Ma Pompei è mito innanzitutto perché è paradigma di morte e distruzione e dell’iconologia dei disastri, anche quelli causati dall’uomo come la Seconda guerra mondiale, Hiroshima o l’11 settembre. Il suo messaggio è immediato e ci farà sempre tremare, al pensiero che l’orrore potrebbe ripetersi. Così nella serie Vesuvius Andy Warhol ha trasposto in chiave kitsch le cartoline dell’eruzione per mostrare quanto fossero frutto di voyeurismo da catastrofe. La serie fu commissionata nel 1985 dallo stesso gallerista Lucio Amelio che all’indomani del terremoto dell’Irpinia aveva realizzato la mostra Terrae motus con opere di tanti grandi contemporanei, e anche allora non mancò il richiamo al vulcano come nel Vesuvius circle di Richard Long.
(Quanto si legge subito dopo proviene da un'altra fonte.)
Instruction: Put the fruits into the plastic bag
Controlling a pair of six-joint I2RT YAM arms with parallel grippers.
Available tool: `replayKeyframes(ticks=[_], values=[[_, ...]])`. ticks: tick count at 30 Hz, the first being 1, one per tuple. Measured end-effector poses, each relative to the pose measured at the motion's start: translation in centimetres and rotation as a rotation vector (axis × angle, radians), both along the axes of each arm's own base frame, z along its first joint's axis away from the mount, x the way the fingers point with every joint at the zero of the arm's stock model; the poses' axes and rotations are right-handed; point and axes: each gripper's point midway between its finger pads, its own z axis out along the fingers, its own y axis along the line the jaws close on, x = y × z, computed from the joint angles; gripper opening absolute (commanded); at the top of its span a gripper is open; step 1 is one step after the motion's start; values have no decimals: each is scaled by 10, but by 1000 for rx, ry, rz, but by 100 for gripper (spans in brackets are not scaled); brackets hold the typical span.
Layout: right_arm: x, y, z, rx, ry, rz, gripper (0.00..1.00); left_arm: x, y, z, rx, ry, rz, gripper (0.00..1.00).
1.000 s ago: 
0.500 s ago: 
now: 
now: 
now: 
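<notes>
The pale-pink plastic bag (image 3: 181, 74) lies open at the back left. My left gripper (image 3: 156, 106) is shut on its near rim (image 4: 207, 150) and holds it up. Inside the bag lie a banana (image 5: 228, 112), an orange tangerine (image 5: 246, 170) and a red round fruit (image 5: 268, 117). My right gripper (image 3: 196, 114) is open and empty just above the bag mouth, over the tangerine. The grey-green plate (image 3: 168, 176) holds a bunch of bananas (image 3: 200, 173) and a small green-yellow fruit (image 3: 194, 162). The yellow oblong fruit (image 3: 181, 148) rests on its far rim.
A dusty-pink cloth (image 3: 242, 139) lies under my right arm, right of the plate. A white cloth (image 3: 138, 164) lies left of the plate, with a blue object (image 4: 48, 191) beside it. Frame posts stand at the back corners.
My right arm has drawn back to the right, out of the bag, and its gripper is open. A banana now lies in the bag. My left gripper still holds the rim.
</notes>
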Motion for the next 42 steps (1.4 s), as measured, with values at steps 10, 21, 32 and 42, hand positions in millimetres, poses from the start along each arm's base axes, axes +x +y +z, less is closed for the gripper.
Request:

Nessuna immagine pompeiana, però, supera per popolarità i calchi delle vittime dell’eruzione. Mostrano la tragedia in tutta la sua drammaticità, e c’è chi per questo li considera vere e proprie sculture contemporanee. Già negli anni Trenta avevano ispirato ad Arturo Martini opere che contrastavano con l'ideale corpo atletico fascista. Ma all’indomani della guerra servirono a palesare i drammi del conflitto e della bomba atomica: le carcasse di César, le figure ibride di Germaine Richier, i cavalli e cavalieri di Marino Marini. E ai nostri giorni le pesanti figure d’acciaio di Antony Gormley, memento della fine dei tempi.

Diverso è invece l’intento di The dog from Pompeii di Allan McCollum (1991). Colto dalla morte in una posa di drammatica sofferenza, il cane non fu la prima scelta dell’artista. Avrebbe preferito una pagnotta o una cassettiera, ma non ottenne il permesso di riprodurle. Perché in realtà lui voleva mostrare come noi usiamo i reperti per interagire col passato: il nostro ripetuto e malinconico tentativo di recuperare ciò che mai potrà tornare in vita. Pompei è anche questo: consapevolezza che, nonostante tutto, il vero passato ci sfuggirà sempre.